I worked for the emergency services in London for over thirty years, so where was I that day? Amazingly, I slept through it all, not waking until mid-afternoon. I was on night duty with one of the Met Police Special Operations departments at the time, and had not returned home until 06.30 that morning. Despite living close enough to be able to see one of the scenes from my flat, (Tavistock Square) I had been sound asleep all day. As anyone who has lived in London can tell you, sirens are a part of life there, and more sirens just suggest a busier day than usual. Once I was awake, and watching the news, I realised just what a terrible day it had been. I watched former colleagues from the Ambulance Service on the TV, conveying injured people from Underground stations, as well as current colleagues from the police, rushing here and there on their motorcycles.
I was due back at work that night at 10pm, but I thought that I should go in a bit earlier, as I was sure that the others in the control room where we worked would be exhausted, and due an early relief. I left home at 7pm, with no alternative but to walk the thirty minutes or so it would take. It was pleasant weather, still broad daylight, and there was little indication of the horrors of earlier that day, save for the absence of buses, and closed Underground stations. Walking south along Tottenham Court Road, I saw many others walking in the direction I had come from. At the junction with Oxford Street, close to Centre Point, it suddenly dawned on me that I was the only person walking into the central area. Every other pedestrian was heading out.

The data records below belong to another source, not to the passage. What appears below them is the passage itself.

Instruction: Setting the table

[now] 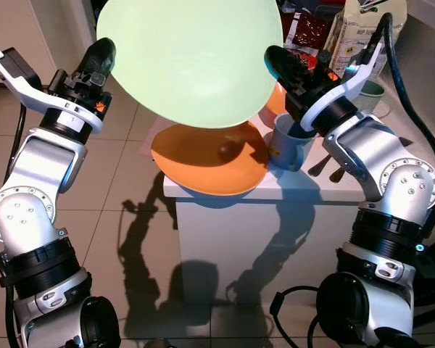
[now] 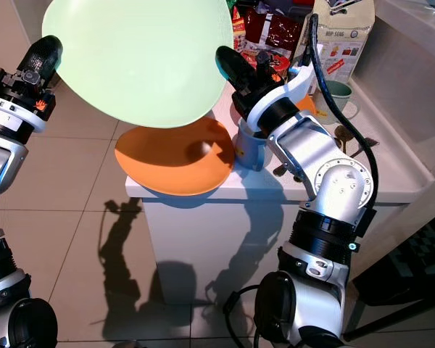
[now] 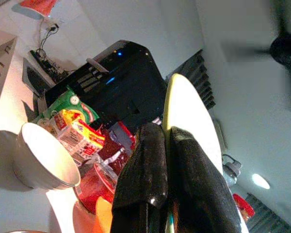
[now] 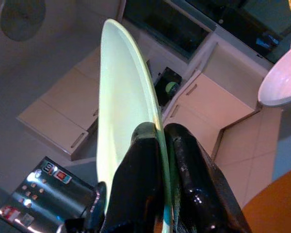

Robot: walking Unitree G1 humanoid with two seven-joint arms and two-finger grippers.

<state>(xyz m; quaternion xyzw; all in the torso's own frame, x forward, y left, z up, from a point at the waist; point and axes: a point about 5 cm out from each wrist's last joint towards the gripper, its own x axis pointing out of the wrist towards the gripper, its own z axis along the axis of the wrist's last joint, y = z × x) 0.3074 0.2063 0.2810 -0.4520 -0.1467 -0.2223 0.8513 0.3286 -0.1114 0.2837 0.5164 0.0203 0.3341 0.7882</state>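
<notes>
The pale green plate (image 1: 192, 58) hangs tilted high above the white table (image 1: 297, 190), its opposite rims pinched by the left gripper (image 1: 101, 58) and right gripper (image 1: 279, 61). It looks stiff, smooth, probably breakable; rim grips suit it. Below, an orange plate (image 1: 210, 163), then a blue mug (image 1: 286, 145) just right, crowd the landing spot.
</notes>
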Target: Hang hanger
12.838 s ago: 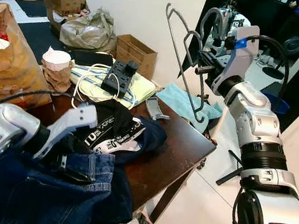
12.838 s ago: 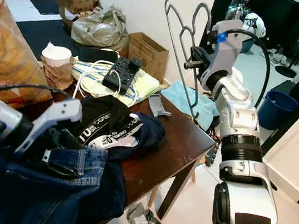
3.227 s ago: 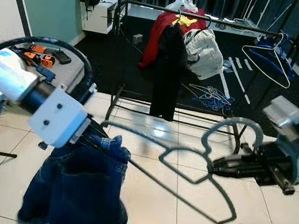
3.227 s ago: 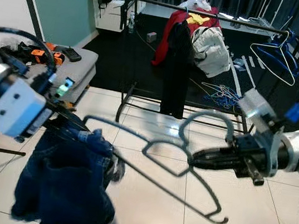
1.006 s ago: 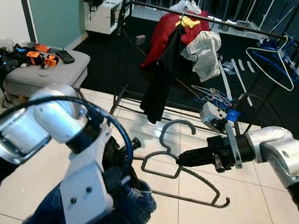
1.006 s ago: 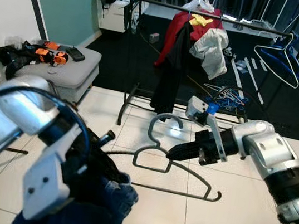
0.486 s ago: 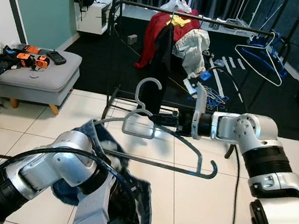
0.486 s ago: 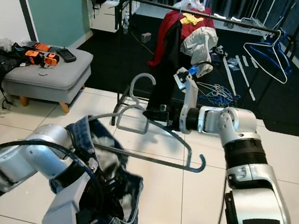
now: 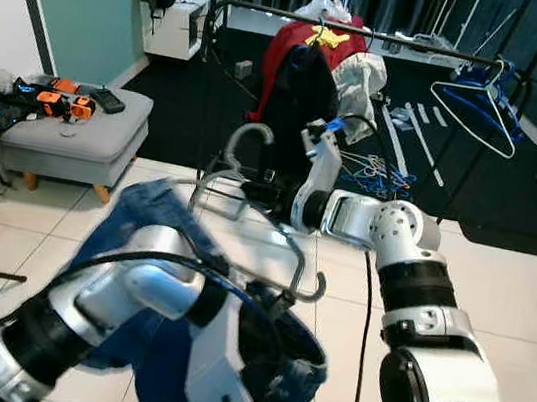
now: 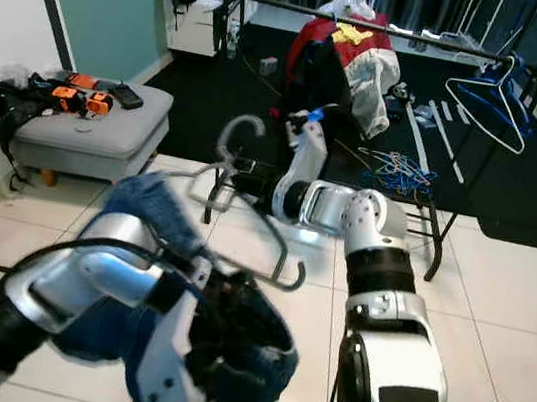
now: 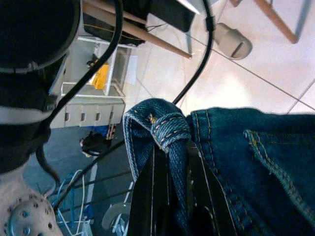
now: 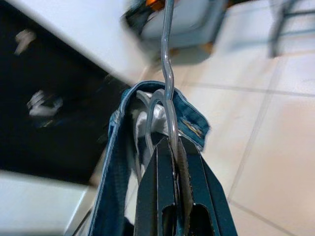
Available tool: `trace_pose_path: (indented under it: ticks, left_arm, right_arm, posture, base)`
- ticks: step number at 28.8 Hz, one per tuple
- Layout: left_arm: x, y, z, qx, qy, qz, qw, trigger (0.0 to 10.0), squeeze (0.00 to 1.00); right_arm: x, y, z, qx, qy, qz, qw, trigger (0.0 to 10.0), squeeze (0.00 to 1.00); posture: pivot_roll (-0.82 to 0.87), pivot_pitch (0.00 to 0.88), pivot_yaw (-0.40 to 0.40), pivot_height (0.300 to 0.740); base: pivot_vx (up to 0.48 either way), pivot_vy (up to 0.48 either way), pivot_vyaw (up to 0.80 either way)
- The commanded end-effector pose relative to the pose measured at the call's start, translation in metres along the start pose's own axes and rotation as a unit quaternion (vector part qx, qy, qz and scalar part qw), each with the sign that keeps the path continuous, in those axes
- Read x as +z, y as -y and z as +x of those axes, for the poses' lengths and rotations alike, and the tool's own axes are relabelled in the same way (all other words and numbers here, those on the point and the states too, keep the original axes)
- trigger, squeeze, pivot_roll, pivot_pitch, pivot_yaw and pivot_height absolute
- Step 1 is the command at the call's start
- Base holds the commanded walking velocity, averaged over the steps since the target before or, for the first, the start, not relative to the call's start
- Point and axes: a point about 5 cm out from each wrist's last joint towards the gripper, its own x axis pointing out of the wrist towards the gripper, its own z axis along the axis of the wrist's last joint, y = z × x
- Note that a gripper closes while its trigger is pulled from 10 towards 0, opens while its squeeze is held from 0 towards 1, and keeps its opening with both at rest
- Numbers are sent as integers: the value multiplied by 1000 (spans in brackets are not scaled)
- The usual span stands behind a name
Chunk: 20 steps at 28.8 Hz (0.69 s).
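So the right gripper (image 12: 170, 147) has its jaws clamped tight on the wire of the grey hanger (image 9: 249, 193), holding it up in the air over the white tiled floor (image 9: 497, 296), hook end curling upward. The hanger's long bar runs down toward the jeans (image 9: 266, 352), and in the right wrist view the denim waistband is draped right around the wire just past the fingertips. The left gripper (image 11: 170, 162) has its jaws pinched together on a bunched fold of the jeans' waistband, and the rest of the denim hangs over the left arm low in front of the robot. Past all that there's a clothes rail (image 9: 413, 43) at the far edge of the floor with a red garment (image 9: 321, 52) and a blue hanger (image 9: 480, 101) on it, plus a grey ottoman (image 9: 56, 134) off to the left.
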Motion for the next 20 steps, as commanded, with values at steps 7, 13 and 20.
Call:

Not for the first time, I thought about that fact. That is what the emergency services do. Whether it is in London, New York, Baghdad, Damascus, or Kabul, they head into the place that everyone else is walking away from. Fire crews, Police Officers. Paramedics, and anyone charged with assisting the situation, they just go in, no questions asked. That is what they do, and it would not occur to them to do otherwise. There have been some emotional services and meetings today. Some were televised, some attended by dignitaries and royals, as well as victims of the incident. It is right that they should be remembered, and that those whose job it was to help them were remembered too.
Let us hope that it is the last time we ever have to remember anything like it.